Ubiquitous, Dynamic Inclusion and Fusion of Tracking Data from Various Sources for Mobile AR Applications in "AR-ready Environments"
Gudrun Klinker
Independent Researcher
Germany
Brief Bio
Prof. Gudrun Klinker, Ph.D. studied computer science (informatics) at the Friedrich-Alexander Universität Erlangen, Universität Hamburg (Diplom) and Carnegie-Mellon University (Ph.D.) in Pittsburgh, PA, USA, focusing on a physical approach to color computer vision. In 1989, she joined the Cambridge Research laboratory of Digital Equipment Corporation in Boston, MA, working in the visualization group on the development of a reusable tele-collaborative data exploration environment to analyze and visualize 3D and higher-dimensional data in medical and industrial applications. Since 1995, she has been researching various aspects of the newly emerging concept of Augmented Reality, first at the European Computer-industry Research Center, then at the Fraunhofer Institute for Computer Graphics, and since 2000 at the Technical University of Munich.

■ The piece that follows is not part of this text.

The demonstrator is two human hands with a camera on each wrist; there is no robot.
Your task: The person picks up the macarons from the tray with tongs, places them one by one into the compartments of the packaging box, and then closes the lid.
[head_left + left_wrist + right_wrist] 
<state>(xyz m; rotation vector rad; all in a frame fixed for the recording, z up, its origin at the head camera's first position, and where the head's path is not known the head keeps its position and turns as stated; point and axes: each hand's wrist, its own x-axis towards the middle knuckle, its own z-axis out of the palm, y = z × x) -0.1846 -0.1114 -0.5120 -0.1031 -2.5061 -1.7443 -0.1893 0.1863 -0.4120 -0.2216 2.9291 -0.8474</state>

Here, her research focus lies on developing approaches to ubiquitous augmented reality that lend themselves to realistic industrial applications. Prof. Klinker is one of the co-founders of the International Symposium of Augmented Reality (ISMAR). She has served on numerous program committees such as VR, VRST, 3DUI, and UIST. She is author and co-author of more than 100 reviewed scientific publications.
Abstract
With augmented reality becoming increasingly mobile, the need for ubiquitously available and flexibly configurable tracking services is becoming more and more urgent. At TU Munich we envision AR-ready environments that offer stationary tracking resources - to be fused on mobile devices with their own, built-in tracking facilities, depending on availability and application requirements. The talk will describe the underlying principles and capabilities of the Ubitrack system that is being developed in Munich.